-- Task item --
Output all of the data exactly, keeping any images out of the copy.
-- Opening Marker --
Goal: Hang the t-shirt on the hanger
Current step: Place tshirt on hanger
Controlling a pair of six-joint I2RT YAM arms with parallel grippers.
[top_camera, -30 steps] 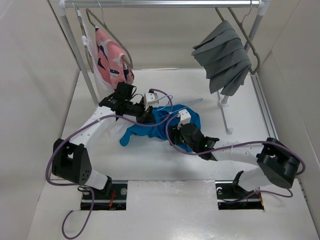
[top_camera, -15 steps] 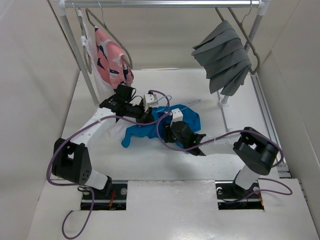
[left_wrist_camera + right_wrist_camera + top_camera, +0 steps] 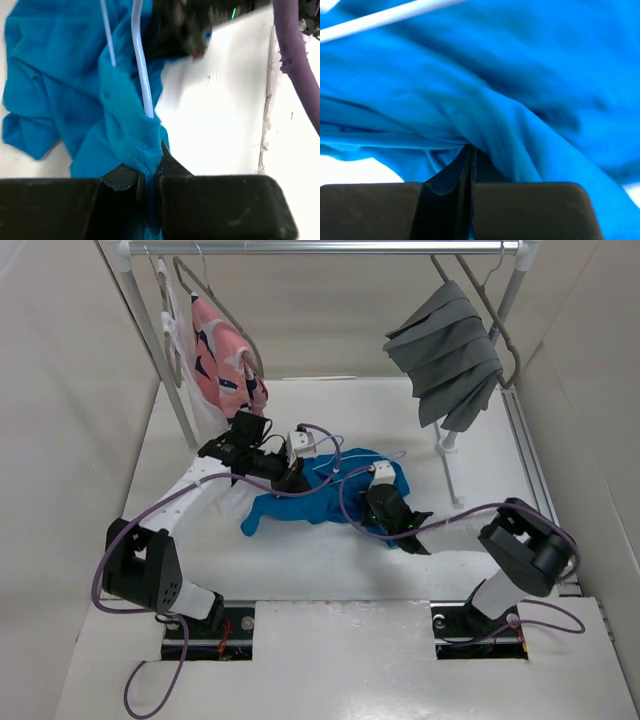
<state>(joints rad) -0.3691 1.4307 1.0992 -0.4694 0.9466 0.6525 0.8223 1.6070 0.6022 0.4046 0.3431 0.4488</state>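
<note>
Left hand: I see it clamped shut on a bunched fold of the t-shirt. The cloth is squeezed between the two fingers.
Right hand: pressed shut, fingertips together. Creases of t-shirt gather into the tips, so I read it as a pinch on the cloth.
T-shirt: crumpled on the tabletop in the middle of the scene. The left hand is at its far-left edge and the right hand at its right side.
Hanger: the pale wire runs down into the very fold my left hand grips. A second, thinner strand lies beside it on the cloth.
Top view alone: it gives me both arms reaching in from either side. It also shows a rail at the back with a pink garment on the left and a grey garment on the right. The hanger is too thin there for me to trace.
Left wrist view alone: it shows where wire meets cloth, and the dark body of the right hand beyond the t-shirt.
Right wrist view alone: blue cloth fills it, with one strand of hanger crossing the top left, well apart from the fingertips.
</note>
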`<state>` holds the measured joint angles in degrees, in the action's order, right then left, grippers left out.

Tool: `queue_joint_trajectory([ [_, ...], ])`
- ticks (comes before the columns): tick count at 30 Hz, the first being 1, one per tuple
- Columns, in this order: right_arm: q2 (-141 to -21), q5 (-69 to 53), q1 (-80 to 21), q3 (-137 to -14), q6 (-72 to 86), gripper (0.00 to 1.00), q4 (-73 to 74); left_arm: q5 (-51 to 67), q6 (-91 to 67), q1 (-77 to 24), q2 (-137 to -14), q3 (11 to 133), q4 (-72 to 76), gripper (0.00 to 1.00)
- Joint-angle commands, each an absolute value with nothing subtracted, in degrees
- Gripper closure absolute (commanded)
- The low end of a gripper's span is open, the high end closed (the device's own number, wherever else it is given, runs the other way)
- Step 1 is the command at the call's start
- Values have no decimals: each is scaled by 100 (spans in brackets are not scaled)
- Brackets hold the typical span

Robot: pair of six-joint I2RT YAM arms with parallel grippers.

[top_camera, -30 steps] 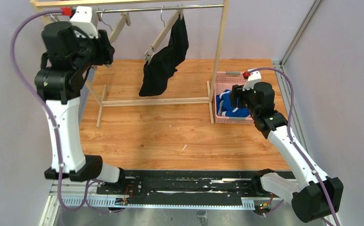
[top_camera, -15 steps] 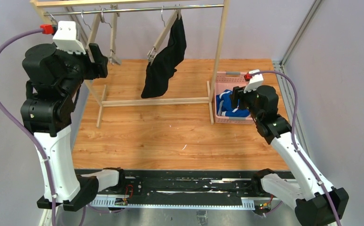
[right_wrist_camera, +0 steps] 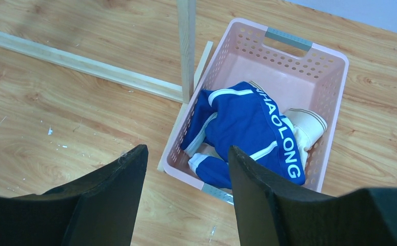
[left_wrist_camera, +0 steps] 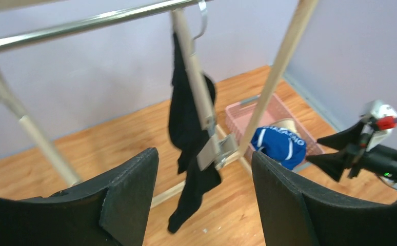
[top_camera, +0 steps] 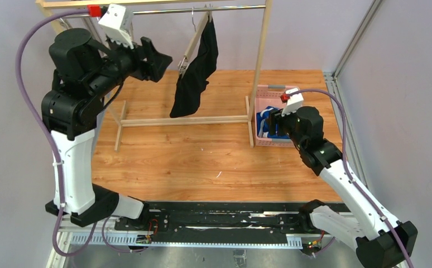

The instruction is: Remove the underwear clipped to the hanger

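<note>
While the clothes rack [top_camera: 261,67] carries one wooden hanger [left_wrist_camera: 200,102] on its rail, the pink basket [right_wrist_camera: 309,59] sits against the foot of the rack's right post. The black underwear [top_camera: 194,75] hangs clipped to that hanger. The blue underwear [right_wrist_camera: 242,123] lies in the basket, the cream underwear [right_wrist_camera: 304,125] tucked beside it. The left gripper [left_wrist_camera: 204,159] hovers before the rack's hanger, fingers spread wide, empty. The right gripper [right_wrist_camera: 187,151] hangs above the rack's right foot, equally wide and empty.
</note>
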<state>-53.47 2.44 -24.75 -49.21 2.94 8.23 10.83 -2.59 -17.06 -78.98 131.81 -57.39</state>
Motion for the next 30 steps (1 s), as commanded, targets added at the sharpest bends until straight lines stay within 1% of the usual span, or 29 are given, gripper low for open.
queue_joint_trajectory([
  [1,-5257,539,-2743,-4877,157,40,892,840,-225,-2363,-8444,13878,-5573,25],
  [5,-5263,601,-2880,-4764,123,40,829,730,-167,-2736,-8875,14167,-5474,25],
  [8,-5290,624,-2953,-4729,124,40,826,739,-170,-2834,-9026,14042,-5353,25],
  [21,-5240,519,-3180,-4576,53,40,708,8,77,-2925,-9253,13607,-4865,23],
  [23,-5268,537,-3221,-4577,46,40,720,-52,79,-2922,-9297,13594,-4801,28],
  [25,-5258,589,-3263,-4572,44,40,736,-86,115,-2923,-9364,13613,-4798,38],
  [27,-5220,608,-3293,-4574,30,40,746,-161,155,-2926,-9418,13595,-4799,42],
  [30,-5163,606,-3306,-4544,14,40,732,-350,195,-2926,-9500,13632,-4814,52],
])
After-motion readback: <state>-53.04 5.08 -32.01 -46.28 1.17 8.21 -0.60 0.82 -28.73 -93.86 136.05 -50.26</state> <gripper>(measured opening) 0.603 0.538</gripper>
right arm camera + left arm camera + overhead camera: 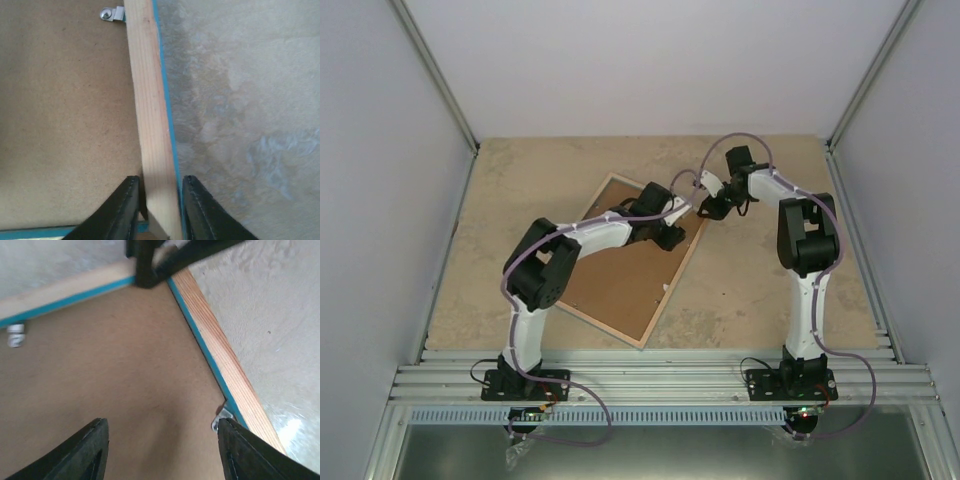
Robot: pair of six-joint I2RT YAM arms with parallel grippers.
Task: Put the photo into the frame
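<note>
The frame [145,100] lies face down on the table [240,100], board [125,365] in its back, its rail pinched in the right gripper's [161,184] narrow jaws, likely to steady it while the left gripper [161,426] hangs wide open over the board by a clip [222,417]; the photo is out of sight.

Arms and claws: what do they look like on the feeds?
Both the left arm and right arm have white shells, black joints and black bases. A lilac cable loops along each. The left claw and right claw have plain black tapered fingers.
</note>
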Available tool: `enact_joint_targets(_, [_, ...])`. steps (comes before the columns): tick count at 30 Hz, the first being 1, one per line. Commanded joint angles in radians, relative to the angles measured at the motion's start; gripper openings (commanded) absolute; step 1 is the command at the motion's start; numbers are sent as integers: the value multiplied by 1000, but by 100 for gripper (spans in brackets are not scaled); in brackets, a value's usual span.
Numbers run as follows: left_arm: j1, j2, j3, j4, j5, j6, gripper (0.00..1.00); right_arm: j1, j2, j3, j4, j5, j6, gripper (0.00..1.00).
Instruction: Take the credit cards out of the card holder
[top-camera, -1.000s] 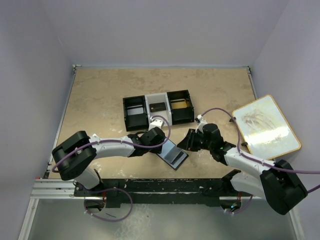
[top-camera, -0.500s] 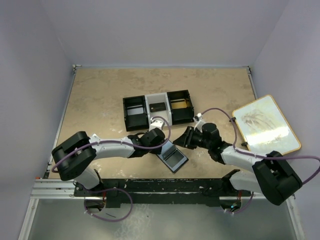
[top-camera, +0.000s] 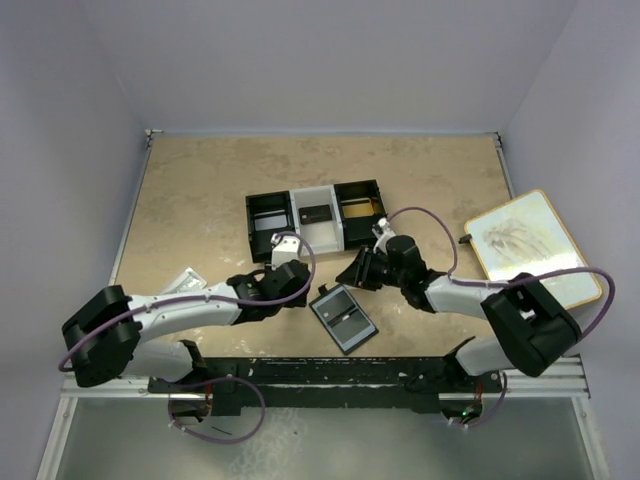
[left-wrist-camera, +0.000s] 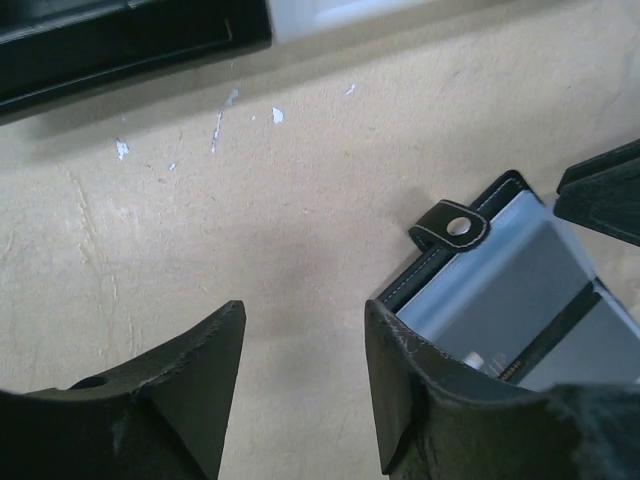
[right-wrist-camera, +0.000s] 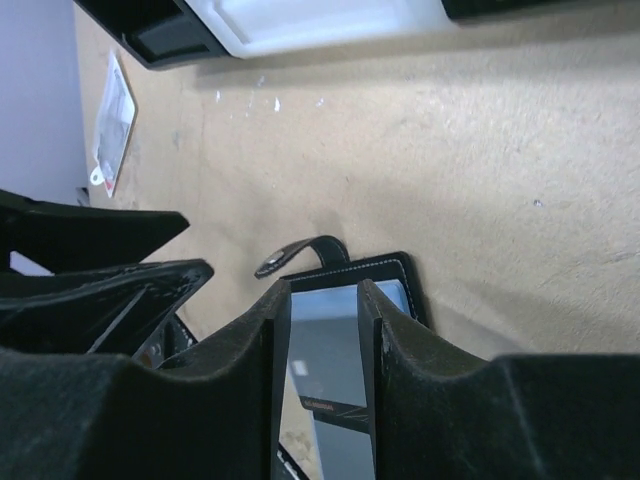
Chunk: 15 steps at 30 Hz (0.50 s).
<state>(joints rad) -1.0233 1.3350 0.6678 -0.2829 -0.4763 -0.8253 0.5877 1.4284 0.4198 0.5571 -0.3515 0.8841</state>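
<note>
Shows card holder (top-camera: 343, 317) lying open, sleeves up, on table (top-camera: 200, 200), at 6 o'clock from tray (top-camera: 251, 228). Poses left gripper (left-wrist-camera: 302, 330) at its 10 o'clock, fingers spread, empty; right gripper (right-wrist-camera: 318, 295) at 1 o'clock, fingers apart, pinching nothing.

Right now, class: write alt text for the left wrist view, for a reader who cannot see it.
The left hand is open over the tan table, holding nothing. Just right of it lies the open black card holder, its clear sleeves and snap strap showing; a black-and-white tray edges the top.
</note>
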Motion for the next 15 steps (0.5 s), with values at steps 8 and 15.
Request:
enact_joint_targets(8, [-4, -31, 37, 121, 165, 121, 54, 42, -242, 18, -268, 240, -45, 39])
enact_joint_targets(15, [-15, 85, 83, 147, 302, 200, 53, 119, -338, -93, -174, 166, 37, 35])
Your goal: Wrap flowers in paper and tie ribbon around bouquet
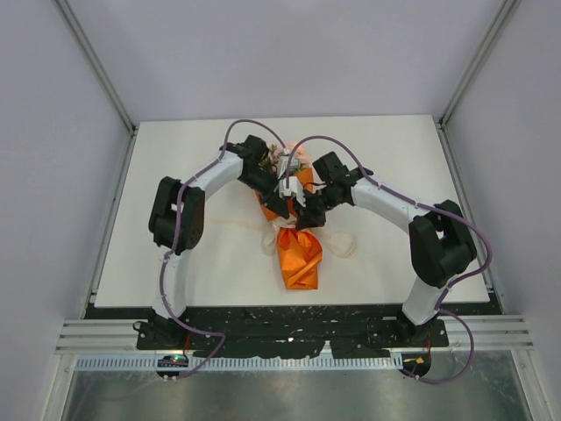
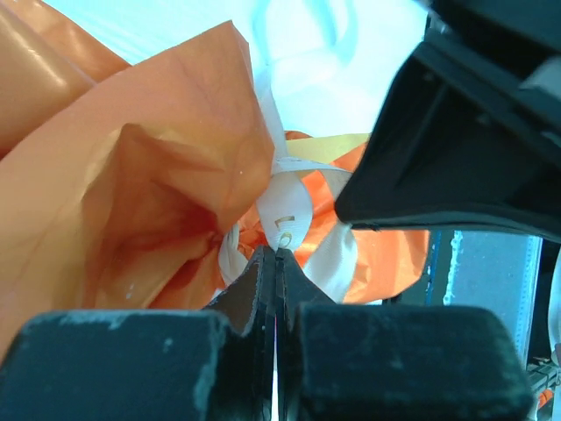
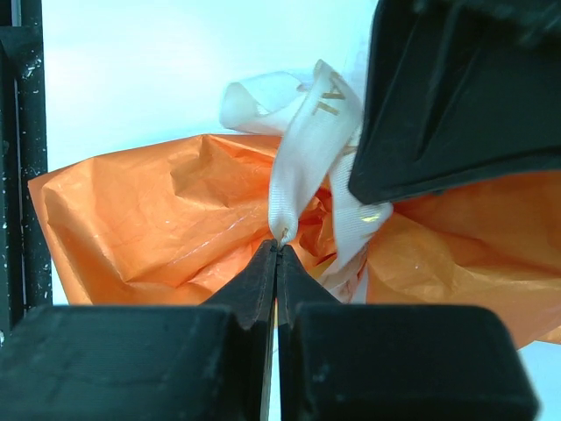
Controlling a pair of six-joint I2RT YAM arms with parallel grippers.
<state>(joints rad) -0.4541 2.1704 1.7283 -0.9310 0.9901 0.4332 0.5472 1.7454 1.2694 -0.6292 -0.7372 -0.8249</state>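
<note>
The crinkly orange paper-cone bouquet (image 1: 298, 254) lies in the middle of the white table (image 1: 175, 175), its blooms (image 1: 285, 160) toward the far edge. The left fingers (image 2: 250, 294) and right fingers (image 3: 254, 281) are each pinched on the soft cream-white fabric ribbon (image 3: 302, 149) at its gathered waist.

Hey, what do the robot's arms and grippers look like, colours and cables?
The left arm and right arm have white links, bulky black joints and looping purple cables. The left gripper and right gripper are matte black with tapered fingers.

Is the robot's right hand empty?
No; in its wrist view the right hand is pinched shut on the white ribbon in front of the orange paper.
</note>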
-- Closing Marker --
-- Answer section --
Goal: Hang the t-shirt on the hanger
Current step: Place tshirt on hanger
Controlling a pair of six-joint I2RT YAM arms with parallel grippers.
[top_camera, -30 steps] 
[top_camera, -15 steps] 
[left_wrist_camera + right_wrist_camera + top_camera, +0 steps] 
<state>(joints rad) -0.3691 1.4307 1.0992 -0.4694 0.9466 0.6525 0.8223 1.6070 0.6022 0.4046 0.3431 0.4488</state>
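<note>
Left hand: I see it clamped shut on a bunched fold of the t-shirt. The cloth is squeezed between the two fingers.
Right hand: pressed shut, fingertips together. Creases of t-shirt gather into the tips, so I read it as a pinch on the cloth.
T-shirt: crumpled on the tabletop in the middle of the scene. The left hand is at its far-left edge and the right hand at its right side.
Hanger: the pale wire runs down into the very fold my left hand grips. A second, thinner strand lies beside it on the cloth.
Top view alone: it gives me both arms reaching in from either side. It also shows a rail at the back with a pink garment on the left and a grey garment on the right. The hanger is too thin there for me to trace.
Left wrist view alone: it shows where wire meets cloth, and the dark body of the right hand beyond the t-shirt.
Right wrist view alone: blue cloth fills it, with one strand of hanger crossing the top left, well apart from the fingertips.
</note>
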`<state>` holds the measured joint angles in degrees, in the action's order, right then left, grippers left out.

Tool: `queue_joint_trajectory([ [_, ...], ])`
- ticks (comes before the columns): tick count at 30 Hz, the first being 1, one per tuple
- Columns, in this order: right_arm: q2 (-141 to -21), q5 (-69 to 53), q1 (-80 to 21), q3 (-137 to -14), q6 (-72 to 86), gripper (0.00 to 1.00), q4 (-73 to 74); left_arm: q5 (-51 to 67), q6 (-91 to 67), q1 (-77 to 24), q2 (-137 to -14), q3 (11 to 133), q4 (-72 to 76), gripper (0.00 to 1.00)
- Joint-angle commands, each an absolute value with nothing subtracted, in degrees
- Gripper closure absolute (commanded)
- The low end of a gripper's span is open, the high end closed (the device's own number, wherever else it is given, runs the other way)
- Step 1 is the command at the call's start
- Values have no decimals: each is scaled by 100 (spans in brackets are not scaled)
- Brackets hold the typical span

Robot: pair of six-joint I2RT YAM arms with parallel grippers.

[top_camera, -30 steps] 
[top_camera, -15 steps] 
[right_wrist_camera, +0 steps] 
[left_wrist_camera, +0 steps] 
[top_camera, +0 steps] 

The instruction is: Remove the underwear clipped to the hanger

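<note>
While the clothes rack [top_camera: 261,67] carries one wooden hanger [left_wrist_camera: 200,102] on its rail, the pink basket [right_wrist_camera: 309,59] sits against the foot of the rack's right post. The black underwear [top_camera: 194,75] hangs clipped to that hanger. The blue underwear [right_wrist_camera: 242,123] lies in the basket, the cream underwear [right_wrist_camera: 304,125] tucked beside it. The left gripper [left_wrist_camera: 204,159] hovers before the rack's hanger, fingers spread wide, empty. The right gripper [right_wrist_camera: 187,151] hangs above the rack's right foot, equally wide and empty.
</note>
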<state>-53.47 2.44 -24.75 -49.21 2.94 8.23 10.83 -2.59 -17.06 -78.98 131.81 -57.39</state>
Motion for the next 30 steps (1 s), as commanded, targets added at the sharpest bends until straight lines stay within 1% of the usual span, or 29 are given, gripper low for open.
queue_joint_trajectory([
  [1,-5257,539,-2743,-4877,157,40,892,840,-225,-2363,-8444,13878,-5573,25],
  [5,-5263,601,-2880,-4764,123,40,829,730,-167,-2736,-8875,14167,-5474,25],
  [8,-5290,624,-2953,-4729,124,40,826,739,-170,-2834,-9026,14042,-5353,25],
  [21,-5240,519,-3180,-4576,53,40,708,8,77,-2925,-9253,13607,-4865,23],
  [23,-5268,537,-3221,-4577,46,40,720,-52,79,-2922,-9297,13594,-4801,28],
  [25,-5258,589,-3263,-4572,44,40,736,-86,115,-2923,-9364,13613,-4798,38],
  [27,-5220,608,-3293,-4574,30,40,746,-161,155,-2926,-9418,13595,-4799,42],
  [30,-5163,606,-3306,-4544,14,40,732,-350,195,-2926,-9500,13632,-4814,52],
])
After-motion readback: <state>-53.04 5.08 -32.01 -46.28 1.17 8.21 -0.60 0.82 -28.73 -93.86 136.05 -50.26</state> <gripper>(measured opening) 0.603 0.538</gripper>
right arm camera + left arm camera + overhead camera: 
Robot: pair of six-joint I2RT YAM arms with parallel grippers.
Task: Put the photo into the frame
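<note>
The frame [145,100] lies face down on the table [240,100], board [125,365] in its back, its rail pinched in the right gripper's [161,184] narrow jaws, likely to steady it while the left gripper [161,426] hangs wide open over the board by a clip [222,417]; the photo is out of sight.

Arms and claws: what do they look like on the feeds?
Both the left arm and right arm have white shells, black joints and black bases. A lilac cable loops along each. The left claw and right claw have plain black tapered fingers.
</note>
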Available tool: `enact_joint_targets(_, [_, ...])`. steps (comes before the columns): tick count at 30 Hz, the first being 1, one per line. Commanded joint angles in radians, relative to the angles measured at the motion's start; gripper openings (commanded) absolute; step 1 is the command at the motion's start; numbers are sent as integers: the value multiplied by 1000, but by 100 for gripper (spans in brackets are not scaled); in brackets, a value's usual span.
Numbers run as follows: left_arm: j1, j2, j3, j4, j5, j6, gripper (0.00..1.00); right_arm: j1, j2, j3, j4, j5, j6, gripper (0.00..1.00).
Instruction: Take the credit cards out of the card holder
[top-camera, -1.000s] 
[top-camera, -0.500s] 
[top-camera, +0.000s] 
[left-wrist-camera, +0.000s] 
[right-wrist-camera, +0.000s] 
Chunk: 15 steps at 30 Hz (0.50 s).
<state>(joints rad) -1.0233 1.3350 0.6678 -0.2829 -0.4763 -0.8253 0.5877 1.4284 0.4198 0.5571 -0.3515 0.8841</state>
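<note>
Shows card holder (top-camera: 343, 317) lying open, sleeves up, on table (top-camera: 200, 200), at 6 o'clock from tray (top-camera: 251, 228). Poses left gripper (left-wrist-camera: 302, 330) at its 10 o'clock, fingers spread, empty; right gripper (right-wrist-camera: 318, 295) at 1 o'clock, fingers apart, pinching nothing.

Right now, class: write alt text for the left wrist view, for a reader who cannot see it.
The left hand is open over the tan table, holding nothing. Just right of it lies the open black card holder, its clear sleeves and snap strap showing; a black-and-white tray edges the top.
</note>
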Motion for the next 15 steps (0.5 s), with values at steps 8 and 15.
Request:
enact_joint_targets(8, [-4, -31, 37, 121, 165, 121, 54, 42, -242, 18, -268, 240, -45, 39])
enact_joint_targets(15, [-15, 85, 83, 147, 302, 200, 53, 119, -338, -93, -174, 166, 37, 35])
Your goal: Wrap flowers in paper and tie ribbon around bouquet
Controlling a pair of six-joint I2RT YAM arms with parallel grippers.
<state>(joints rad) -0.4541 2.1704 1.7283 -0.9310 0.9901 0.4332 0.5472 1.7454 1.2694 -0.6292 -0.7372 -0.8249</state>
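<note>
The crinkly orange paper-cone bouquet (image 1: 298, 254) lies in the middle of the white table (image 1: 175, 175), its blooms (image 1: 285, 160) toward the far edge. The left fingers (image 2: 250, 294) and right fingers (image 3: 254, 281) are each pinched on the soft cream-white fabric ribbon (image 3: 302, 149) at its gathered waist.

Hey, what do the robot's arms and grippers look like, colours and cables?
The left arm and right arm have white links, bulky black joints and looping purple cables. The left gripper and right gripper are matte black with tapered fingers.

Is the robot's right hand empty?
No; in its wrist view the right hand is pinched shut on the white ribbon in front of the orange paper.
</note>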

The exercise was worked through completely.